KID contains hospital characteristics, including bed size (small, medium, and large), urban versus rural, teaching status, and census region (Northeast, South, Midwest, and West). Because of significant variation in the type of pediatric facility in the National Association of Children's Hospitals and Related Institutions definition of children's units within a general hospital,19 this variable was dichotomized to include all pediatric facilities and freestanding children's hospitals compared with other hospitals without dedicated pediatric facilities.
Discharge-level information such as LOS, source of admission (emergency department or hospital transfer), and discharge disposition were included. Discharge disposition was grouped as death in hospital, routine discharge (ie, without nursing support), transfer to another facility (eg, skilled nursing or long-term care), home health care (eg, home nursing care or hospice), and other (eg, against medical advice, transfer to a short-term hospital, discharge alive/location unknown).
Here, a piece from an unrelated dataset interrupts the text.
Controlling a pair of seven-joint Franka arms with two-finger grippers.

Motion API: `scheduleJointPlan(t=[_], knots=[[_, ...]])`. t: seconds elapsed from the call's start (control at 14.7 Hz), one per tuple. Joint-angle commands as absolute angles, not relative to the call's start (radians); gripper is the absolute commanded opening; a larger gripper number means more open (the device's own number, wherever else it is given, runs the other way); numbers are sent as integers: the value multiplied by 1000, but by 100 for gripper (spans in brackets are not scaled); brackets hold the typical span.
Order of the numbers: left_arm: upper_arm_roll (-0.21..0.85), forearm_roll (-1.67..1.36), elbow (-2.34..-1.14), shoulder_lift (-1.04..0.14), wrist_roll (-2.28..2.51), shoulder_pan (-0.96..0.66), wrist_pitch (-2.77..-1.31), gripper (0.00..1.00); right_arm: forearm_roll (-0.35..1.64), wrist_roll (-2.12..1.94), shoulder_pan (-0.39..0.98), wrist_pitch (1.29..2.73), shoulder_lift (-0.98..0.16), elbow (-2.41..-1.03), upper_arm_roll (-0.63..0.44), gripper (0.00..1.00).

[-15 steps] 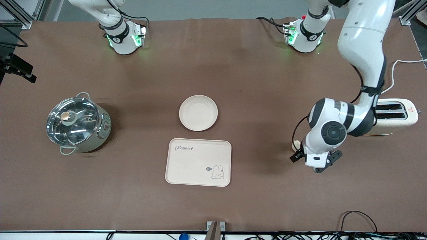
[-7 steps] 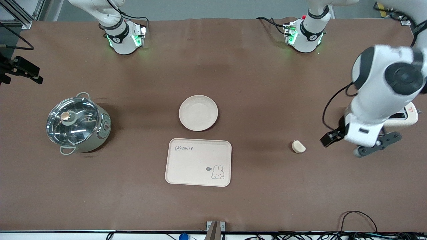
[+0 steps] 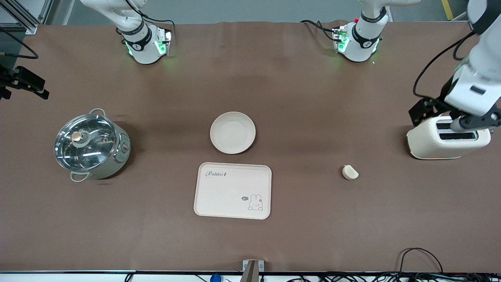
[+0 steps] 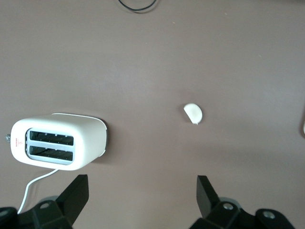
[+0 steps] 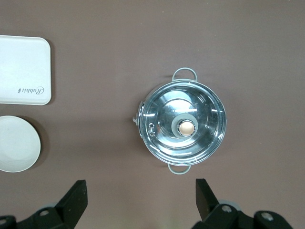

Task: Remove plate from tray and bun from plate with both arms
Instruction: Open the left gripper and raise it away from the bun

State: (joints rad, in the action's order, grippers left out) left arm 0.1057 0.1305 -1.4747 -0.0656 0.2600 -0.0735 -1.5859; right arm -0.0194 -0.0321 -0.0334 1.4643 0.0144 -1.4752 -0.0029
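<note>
The plate [image 3: 233, 132] lies on the table's middle, empty, just farther from the front camera than the rabbit-print tray [image 3: 233, 190]. It also shows in the right wrist view [image 5: 16, 143]. The bun [image 3: 350, 172] lies alone on the cloth toward the left arm's end, and it shows in the left wrist view too [image 4: 193, 113]. My left gripper [image 3: 446, 117] hangs high over the toaster, open and empty, as its own wrist view [image 4: 142, 195] shows. My right gripper [image 5: 140, 200] is open and empty, high over the table beside the pot.
A cream toaster [image 3: 448, 138] stands at the left arm's end, its white cord trailing off. A steel pot with a glass lid [image 3: 92, 147] stands at the right arm's end. The tray also shows in the right wrist view [image 5: 24, 70].
My left gripper has risen from just above the bun and swung toward the toaster. The bun stays where it was. The right arm has barely moved.
</note>
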Motion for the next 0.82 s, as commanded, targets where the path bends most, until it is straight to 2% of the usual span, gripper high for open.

Total charges reflected the total facility fees reported for each discharge record (not including professional fees). Total charges were missing in <5% of discharges. To estimate aggregate charges for various groups that include missing charges, HCUP imputes the missing charges based on the mean total charge for the DRG listed for the hospitalization.20 Although this method is feasible, we determined that total charges as reflective of a single DRG for this population were inadequate. LOS and corresponding charges are often strongly influenced by prolonged periods of inpatient stability and the time necessary to arrange home care services that are not reflected in the DRG code.17 In addition, younger children can have longer LOS due to differences in underlying diagnoses and longer periods of stability judged clinically necessary before home discharge. Therefore, missing total charge values were treated as missing at random and estimated using multiple imputation (a regression technique that estimates the missing value using known variables). Age, LOS, and DRG were included as covariates in the imputation analysis. All charges were converted to 2009 US dollars using the medical consumer price index.22 Multiple imputation of total charges was performed with Stata 10.1 (Stata Corp, College Station, TX) using imputation by chained equations.23
Statistical comparisons were performed using Stata 10.1. All analyses were weighted by Agency for Healthcare Research and Quality–specified discharge values to obtain nationally representative estimates. Differences in patient characteristics for LTMV discharges versus discharges with at least 1 CCC were assessed using simple regression and χ2 tests.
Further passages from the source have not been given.